Sumário: Introdução. 1. A responsabilidade civil do Estado e uma breve estruturação histórica do pacto social. 2. Dano Ambiental em Áreas de Loteamentos Irregulares. 2.1 como se formam os loteamentos irregulares. 2.2 Conceitos do Direito Público na Regularização Imobiliária e a Reurb. 3. Conclusão.
INTRODUÇÃO
O presente artigo tem como objetivo debater a responsabilidade civil do Estado nos danos ambientais dos loteamentos urbanos. Nesse ensejo, será abordado no presente trabalho as posições doutrinarias e jurisprudenciais a cerca do tema, de modo que será possível discutir se há responsabilidade do Estado quando falha na fiscalização.
Nesse sentido, busca abordar as posições doutrinaria e jurisprudenciais a respeito do tema. De modo que chame atenção em relação à responsabilidade civil do Estado quando ocorre omissão no poder dever de fiscalizar e proteger o meio ambiente.
A tudo isso, para tentar criar uma melhor compreensão do tema proposto, se faz necessário analisar na prática a falta de proteção ambiental em áreas de loteamentos urbanos irregulares e suas conseqüências. Tendo como equilíbrio o papel do Direito Público na regularização imobiliária.
Inicia-se em uma primeira discussão a formação do Estado através do pacto social em que levou o homem a viver em uma vida mais segura e confortável, descrevendo a estruturação a cerca do tema.
Segue em um segundo momento a proteção ambiental em áreas de loteamentos irregulares procurando sempre discutir essa preocupação.

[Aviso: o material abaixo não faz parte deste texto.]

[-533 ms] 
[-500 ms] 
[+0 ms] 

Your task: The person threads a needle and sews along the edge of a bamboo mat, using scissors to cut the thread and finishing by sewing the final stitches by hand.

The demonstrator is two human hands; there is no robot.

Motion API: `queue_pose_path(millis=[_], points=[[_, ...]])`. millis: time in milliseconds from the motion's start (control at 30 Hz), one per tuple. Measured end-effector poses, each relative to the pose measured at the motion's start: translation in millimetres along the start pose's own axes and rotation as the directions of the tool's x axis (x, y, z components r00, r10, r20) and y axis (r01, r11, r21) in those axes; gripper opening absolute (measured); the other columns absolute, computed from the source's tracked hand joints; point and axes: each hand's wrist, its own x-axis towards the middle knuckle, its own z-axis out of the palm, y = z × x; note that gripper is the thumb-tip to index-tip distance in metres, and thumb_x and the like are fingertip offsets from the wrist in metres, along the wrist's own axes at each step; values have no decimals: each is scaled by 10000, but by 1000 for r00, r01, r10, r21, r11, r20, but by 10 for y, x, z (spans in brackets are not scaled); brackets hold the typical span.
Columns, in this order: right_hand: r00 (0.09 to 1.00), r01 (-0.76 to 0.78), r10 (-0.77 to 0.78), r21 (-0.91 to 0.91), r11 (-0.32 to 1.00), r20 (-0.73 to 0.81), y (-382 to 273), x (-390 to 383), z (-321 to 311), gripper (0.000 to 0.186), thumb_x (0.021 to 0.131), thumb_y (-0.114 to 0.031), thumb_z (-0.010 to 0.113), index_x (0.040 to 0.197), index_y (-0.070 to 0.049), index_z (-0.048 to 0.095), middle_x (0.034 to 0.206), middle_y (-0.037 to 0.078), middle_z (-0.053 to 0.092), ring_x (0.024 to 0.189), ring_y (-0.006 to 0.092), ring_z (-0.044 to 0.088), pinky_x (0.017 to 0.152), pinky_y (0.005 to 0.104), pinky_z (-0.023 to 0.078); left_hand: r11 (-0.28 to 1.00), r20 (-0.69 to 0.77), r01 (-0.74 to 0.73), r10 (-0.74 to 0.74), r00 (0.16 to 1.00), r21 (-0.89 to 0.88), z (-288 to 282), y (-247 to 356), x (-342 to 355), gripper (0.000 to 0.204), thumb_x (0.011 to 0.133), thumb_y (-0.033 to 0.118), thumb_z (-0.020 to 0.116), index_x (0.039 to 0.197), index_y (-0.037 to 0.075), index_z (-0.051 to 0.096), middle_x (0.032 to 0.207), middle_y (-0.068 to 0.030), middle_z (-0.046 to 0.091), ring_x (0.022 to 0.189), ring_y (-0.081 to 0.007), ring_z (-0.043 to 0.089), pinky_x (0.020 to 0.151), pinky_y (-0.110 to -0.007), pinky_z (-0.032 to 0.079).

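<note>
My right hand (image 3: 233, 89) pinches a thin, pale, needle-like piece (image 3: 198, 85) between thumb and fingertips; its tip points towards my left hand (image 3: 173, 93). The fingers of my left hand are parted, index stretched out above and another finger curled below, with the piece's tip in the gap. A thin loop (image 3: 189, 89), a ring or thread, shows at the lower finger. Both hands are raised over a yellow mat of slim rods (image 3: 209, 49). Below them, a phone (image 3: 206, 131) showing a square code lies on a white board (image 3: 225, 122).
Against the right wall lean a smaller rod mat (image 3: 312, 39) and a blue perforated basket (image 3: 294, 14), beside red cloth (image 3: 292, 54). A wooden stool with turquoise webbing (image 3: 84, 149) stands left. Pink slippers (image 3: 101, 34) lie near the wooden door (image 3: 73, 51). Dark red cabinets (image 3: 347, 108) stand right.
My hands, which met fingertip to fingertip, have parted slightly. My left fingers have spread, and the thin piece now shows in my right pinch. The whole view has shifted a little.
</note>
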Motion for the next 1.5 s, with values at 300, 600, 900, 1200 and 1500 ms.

Em uma terceira via segue exatamente os seus impactos e conseqüências nos assentamentos sem observar a legalização nos órgãos dos chamados loteamentos irregulares.
O presente trabalho pretende desenvolver de forma descritiva, qualitativa e parcialmente exploratória seguindo da metodologia bibliográfica.
1 A RESPONSABILIDADE CIVIL DO ESTADO E UMA BREVE ESTRUTURAÇÃO HISTORICA DO PACTO SOCIAL.
Antes de falarmos sobre a responsabilidade civil do Estado, é importante entender como ele foi criado. Segundo os filósofos contratualistas, o Estado surgiu por meio de um pacto social entre o povo e uma autoridade em formação. Para John Locke, esse pacto foi um contrato firmado entre os indivíduos.
Antes, as pessoas viviam em um estado de natureza, onde seus direitos naturais como a vida, a liberdade e a propriedade podiam de que o Estado só tinha poder na medida em que os indivíduos concordavam com ele. Assim, o estado é criado para proteger esses direitos, mas atuava de forma limitada, por consentimento, em que se afirma:
A única maneira pela qual alguém abdica de sua liberdade natural e assume os vínculos da sociedade civil é concordando com outros homens em se unir e juntar-se em uma comunidade, para uma vida confortável, segura e pacífica uns com os outros, no gozo seguro de suas propriedades e uma maior segurança contra os que não fazem parte dela (Locke, 2015, p. 139).
De acordo com essa visão, Locke considera o Estado como o responsável por proteger os direitos naturais do ser humano. Mas, se o governante viola esses direitos, o povo tem o direito de resistir e até de se rebelar para defender suas propriedades.